Below are several records. Retype exactly those lines running from the one with "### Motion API" through the one with "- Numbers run", end lines included, and no others.

*** Opening Excerpted data ***

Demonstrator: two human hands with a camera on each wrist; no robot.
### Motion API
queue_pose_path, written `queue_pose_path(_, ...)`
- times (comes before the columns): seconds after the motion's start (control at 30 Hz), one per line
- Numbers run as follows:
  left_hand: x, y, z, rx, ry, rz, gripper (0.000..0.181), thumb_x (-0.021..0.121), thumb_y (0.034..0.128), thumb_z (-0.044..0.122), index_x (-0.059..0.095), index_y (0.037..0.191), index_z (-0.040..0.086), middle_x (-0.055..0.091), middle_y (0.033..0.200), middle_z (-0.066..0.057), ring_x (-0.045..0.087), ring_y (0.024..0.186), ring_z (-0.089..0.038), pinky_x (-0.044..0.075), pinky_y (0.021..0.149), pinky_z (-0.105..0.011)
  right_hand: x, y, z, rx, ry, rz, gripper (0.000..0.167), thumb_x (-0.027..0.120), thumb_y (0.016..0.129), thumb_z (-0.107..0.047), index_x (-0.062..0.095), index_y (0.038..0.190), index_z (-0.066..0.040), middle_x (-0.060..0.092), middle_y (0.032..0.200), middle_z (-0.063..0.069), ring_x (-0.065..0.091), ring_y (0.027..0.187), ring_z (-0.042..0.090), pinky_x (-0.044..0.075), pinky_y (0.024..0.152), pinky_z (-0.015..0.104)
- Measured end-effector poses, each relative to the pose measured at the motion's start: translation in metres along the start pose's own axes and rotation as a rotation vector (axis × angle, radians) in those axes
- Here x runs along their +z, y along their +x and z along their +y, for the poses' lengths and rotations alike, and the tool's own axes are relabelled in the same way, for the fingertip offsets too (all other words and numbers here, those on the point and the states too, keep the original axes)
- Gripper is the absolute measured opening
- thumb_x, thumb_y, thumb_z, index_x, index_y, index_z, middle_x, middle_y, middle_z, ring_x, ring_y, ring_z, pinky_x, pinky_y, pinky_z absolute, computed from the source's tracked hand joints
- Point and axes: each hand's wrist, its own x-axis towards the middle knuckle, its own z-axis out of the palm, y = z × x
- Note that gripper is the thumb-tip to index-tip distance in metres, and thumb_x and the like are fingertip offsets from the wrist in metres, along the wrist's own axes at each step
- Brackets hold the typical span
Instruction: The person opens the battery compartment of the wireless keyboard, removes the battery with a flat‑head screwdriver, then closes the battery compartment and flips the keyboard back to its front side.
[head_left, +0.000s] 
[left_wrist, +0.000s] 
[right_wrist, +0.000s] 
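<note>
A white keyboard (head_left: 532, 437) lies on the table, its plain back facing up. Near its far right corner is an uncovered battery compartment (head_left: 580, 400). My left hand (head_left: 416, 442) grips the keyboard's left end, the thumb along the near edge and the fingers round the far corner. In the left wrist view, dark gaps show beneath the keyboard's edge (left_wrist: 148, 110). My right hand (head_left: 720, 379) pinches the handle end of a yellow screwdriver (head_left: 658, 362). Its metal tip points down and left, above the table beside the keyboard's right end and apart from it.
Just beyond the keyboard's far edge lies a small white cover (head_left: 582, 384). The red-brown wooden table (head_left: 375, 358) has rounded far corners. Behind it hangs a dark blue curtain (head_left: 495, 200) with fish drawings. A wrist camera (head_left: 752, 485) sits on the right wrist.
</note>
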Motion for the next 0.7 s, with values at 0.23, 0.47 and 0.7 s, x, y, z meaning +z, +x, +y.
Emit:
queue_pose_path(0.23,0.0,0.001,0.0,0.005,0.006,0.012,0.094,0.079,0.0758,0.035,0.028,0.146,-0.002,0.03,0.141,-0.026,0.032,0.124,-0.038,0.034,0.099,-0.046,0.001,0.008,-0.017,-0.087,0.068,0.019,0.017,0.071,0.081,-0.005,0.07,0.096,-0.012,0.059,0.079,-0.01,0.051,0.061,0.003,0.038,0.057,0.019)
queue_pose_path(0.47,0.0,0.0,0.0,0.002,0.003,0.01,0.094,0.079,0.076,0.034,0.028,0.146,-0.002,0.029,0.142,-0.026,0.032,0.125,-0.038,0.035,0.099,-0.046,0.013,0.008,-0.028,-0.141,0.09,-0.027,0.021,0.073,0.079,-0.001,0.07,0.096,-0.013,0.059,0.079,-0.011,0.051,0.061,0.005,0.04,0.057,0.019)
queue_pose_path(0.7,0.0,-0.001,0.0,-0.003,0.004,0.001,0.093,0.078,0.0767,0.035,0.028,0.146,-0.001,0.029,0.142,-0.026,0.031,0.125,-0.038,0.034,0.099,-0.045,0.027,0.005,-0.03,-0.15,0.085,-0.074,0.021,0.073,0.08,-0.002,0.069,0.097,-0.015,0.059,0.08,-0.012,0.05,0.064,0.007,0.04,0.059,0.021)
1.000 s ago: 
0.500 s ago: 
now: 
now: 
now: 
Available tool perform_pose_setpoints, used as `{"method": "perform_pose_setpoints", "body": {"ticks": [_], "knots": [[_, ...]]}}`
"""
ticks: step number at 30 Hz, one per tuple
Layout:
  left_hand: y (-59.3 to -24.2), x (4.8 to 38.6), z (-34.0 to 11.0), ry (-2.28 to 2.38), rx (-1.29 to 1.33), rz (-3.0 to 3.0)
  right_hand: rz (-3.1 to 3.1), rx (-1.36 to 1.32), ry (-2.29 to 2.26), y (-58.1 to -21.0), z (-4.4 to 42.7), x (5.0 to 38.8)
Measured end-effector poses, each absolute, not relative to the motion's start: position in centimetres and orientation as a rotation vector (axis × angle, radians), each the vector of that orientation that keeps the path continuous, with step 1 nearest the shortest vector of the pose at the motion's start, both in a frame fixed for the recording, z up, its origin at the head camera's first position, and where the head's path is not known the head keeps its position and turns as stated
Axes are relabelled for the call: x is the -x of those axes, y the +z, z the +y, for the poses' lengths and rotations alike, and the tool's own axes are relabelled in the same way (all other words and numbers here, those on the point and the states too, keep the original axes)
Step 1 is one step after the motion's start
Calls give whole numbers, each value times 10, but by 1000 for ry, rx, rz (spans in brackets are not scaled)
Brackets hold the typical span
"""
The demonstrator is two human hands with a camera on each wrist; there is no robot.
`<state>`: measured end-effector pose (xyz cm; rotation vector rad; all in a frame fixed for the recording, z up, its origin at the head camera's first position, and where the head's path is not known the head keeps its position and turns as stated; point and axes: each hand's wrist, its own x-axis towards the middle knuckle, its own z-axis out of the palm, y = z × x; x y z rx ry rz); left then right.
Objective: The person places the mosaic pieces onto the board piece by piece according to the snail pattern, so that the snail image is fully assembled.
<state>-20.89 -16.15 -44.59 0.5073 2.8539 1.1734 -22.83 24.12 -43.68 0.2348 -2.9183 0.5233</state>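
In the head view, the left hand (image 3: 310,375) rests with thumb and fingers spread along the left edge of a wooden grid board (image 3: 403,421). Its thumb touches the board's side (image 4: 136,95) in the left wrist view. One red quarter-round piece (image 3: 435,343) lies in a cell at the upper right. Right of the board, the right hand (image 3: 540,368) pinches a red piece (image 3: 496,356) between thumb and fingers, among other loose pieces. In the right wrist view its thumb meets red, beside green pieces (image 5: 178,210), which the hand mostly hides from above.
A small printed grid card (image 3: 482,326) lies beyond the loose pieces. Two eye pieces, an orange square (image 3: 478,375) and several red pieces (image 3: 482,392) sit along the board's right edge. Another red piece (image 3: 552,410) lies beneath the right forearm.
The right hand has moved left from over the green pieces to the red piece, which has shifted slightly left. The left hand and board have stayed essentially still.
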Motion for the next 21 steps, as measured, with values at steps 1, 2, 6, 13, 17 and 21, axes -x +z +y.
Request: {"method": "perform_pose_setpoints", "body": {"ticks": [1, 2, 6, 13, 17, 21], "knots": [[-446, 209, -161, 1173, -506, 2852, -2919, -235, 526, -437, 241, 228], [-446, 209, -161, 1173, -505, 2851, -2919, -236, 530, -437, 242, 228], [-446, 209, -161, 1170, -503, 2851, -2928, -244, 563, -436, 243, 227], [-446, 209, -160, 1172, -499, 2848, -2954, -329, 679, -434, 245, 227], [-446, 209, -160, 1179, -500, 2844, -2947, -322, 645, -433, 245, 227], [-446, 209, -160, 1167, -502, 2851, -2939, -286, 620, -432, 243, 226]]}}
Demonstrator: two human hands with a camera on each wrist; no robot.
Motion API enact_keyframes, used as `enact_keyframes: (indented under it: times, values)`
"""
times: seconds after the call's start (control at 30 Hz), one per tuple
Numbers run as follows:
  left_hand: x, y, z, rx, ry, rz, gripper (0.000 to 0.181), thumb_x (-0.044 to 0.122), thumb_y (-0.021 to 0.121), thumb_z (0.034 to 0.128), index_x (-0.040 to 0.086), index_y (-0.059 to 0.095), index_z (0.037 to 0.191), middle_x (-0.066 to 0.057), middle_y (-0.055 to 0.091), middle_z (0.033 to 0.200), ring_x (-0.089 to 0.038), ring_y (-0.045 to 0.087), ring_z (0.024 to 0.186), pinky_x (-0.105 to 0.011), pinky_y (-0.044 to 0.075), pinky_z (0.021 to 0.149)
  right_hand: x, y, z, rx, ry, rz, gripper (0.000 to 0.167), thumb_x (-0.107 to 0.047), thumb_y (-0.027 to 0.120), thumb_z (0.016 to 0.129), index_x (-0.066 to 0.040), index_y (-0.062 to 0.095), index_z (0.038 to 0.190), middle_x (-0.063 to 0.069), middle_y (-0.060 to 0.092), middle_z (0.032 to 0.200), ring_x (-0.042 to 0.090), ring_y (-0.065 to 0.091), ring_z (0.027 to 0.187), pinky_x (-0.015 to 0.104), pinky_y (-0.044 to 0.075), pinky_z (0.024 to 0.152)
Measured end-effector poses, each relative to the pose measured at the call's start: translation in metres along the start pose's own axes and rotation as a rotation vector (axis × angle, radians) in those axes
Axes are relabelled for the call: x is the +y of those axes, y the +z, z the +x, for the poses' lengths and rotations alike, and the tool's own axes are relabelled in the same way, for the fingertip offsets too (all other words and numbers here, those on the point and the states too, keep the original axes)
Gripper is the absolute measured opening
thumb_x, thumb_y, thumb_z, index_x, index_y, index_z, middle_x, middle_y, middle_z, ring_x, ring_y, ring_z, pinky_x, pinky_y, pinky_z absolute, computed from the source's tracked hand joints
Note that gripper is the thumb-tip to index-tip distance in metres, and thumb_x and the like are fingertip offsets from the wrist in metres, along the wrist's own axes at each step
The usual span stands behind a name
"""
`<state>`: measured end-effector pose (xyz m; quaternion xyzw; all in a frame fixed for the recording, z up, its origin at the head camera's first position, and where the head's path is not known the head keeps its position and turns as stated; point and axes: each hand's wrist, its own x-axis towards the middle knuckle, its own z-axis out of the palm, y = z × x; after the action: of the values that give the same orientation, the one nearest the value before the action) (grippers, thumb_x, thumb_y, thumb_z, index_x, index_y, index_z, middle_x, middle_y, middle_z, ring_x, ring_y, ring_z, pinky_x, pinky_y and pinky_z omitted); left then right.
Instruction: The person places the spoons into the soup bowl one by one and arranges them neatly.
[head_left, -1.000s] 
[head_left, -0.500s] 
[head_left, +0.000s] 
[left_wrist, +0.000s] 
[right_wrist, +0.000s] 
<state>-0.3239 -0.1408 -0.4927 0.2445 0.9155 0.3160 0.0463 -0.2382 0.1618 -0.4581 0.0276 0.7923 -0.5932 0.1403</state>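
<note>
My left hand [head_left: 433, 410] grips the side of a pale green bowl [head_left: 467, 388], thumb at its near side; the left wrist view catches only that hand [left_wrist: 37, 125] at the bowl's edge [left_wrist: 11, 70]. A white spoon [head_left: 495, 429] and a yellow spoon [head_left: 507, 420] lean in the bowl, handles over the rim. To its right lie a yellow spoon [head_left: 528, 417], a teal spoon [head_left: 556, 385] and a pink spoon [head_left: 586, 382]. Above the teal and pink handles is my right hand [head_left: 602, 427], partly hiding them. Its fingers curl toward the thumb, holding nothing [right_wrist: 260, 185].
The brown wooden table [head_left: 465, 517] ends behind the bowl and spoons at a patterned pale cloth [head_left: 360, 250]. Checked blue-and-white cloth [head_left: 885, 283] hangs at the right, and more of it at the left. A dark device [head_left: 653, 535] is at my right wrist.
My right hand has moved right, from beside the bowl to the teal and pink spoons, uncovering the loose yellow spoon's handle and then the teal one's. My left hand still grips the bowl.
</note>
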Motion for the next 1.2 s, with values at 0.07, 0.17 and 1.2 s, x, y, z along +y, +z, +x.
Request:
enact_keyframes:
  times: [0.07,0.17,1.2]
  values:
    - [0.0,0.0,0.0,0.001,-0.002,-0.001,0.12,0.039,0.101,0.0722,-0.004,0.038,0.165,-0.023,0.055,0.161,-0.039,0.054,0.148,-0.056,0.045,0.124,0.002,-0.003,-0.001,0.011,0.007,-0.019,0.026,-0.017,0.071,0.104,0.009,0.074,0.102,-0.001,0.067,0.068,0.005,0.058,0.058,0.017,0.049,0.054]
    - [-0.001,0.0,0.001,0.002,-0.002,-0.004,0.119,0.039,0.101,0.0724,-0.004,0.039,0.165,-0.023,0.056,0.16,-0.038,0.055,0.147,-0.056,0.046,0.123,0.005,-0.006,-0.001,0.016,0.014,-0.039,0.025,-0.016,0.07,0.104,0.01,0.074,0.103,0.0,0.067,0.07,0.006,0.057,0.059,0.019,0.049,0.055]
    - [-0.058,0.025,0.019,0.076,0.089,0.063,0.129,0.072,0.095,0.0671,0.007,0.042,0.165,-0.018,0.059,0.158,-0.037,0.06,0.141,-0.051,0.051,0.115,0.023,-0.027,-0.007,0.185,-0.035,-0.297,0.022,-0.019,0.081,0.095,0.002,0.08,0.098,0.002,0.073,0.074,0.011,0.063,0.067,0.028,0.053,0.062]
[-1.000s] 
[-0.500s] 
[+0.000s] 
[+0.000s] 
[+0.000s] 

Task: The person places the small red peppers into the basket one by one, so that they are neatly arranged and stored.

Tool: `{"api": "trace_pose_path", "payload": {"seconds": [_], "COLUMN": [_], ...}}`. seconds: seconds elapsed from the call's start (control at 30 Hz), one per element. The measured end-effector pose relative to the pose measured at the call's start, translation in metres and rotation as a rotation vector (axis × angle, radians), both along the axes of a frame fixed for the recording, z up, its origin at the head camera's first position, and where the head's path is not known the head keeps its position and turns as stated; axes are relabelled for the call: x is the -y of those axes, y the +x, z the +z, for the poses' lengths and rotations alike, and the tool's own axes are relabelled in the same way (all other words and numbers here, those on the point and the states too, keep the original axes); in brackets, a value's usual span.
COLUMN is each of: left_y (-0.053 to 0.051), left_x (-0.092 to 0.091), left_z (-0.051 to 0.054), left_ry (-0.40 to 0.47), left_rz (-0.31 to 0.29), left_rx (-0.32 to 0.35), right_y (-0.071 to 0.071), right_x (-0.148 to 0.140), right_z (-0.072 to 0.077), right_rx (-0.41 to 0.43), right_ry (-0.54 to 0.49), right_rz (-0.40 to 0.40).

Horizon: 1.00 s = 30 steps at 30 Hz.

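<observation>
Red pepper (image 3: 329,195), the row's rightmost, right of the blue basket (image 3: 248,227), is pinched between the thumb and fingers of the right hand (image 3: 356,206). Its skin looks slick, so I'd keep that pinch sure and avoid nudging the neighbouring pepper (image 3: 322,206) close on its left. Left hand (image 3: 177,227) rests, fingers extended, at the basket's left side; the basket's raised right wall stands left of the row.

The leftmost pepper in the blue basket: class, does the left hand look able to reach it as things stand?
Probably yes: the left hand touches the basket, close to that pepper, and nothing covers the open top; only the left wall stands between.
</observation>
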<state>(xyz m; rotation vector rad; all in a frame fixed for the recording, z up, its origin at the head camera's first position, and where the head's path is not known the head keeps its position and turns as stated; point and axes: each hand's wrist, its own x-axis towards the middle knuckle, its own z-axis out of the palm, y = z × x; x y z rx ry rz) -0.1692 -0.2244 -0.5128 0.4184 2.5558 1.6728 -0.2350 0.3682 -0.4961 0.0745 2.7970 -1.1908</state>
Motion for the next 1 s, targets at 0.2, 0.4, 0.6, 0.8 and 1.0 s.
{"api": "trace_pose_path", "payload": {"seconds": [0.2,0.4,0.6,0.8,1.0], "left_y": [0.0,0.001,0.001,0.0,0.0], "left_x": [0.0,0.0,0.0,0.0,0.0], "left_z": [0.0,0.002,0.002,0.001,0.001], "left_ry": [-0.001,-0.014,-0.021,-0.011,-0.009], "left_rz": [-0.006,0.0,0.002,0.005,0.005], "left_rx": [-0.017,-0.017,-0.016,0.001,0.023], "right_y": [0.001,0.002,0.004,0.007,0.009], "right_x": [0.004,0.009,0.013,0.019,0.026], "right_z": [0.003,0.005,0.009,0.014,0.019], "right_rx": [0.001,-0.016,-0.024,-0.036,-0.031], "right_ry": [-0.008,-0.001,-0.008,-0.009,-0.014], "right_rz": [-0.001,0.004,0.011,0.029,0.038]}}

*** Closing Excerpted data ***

# Written solution
### Motion API
queue_pose_path, written `queue_pose_path(_, ...)`
- times (comes before the columns): seconds after the motion's start (control at 30 Hz), one per line
- Numbers run as follows:

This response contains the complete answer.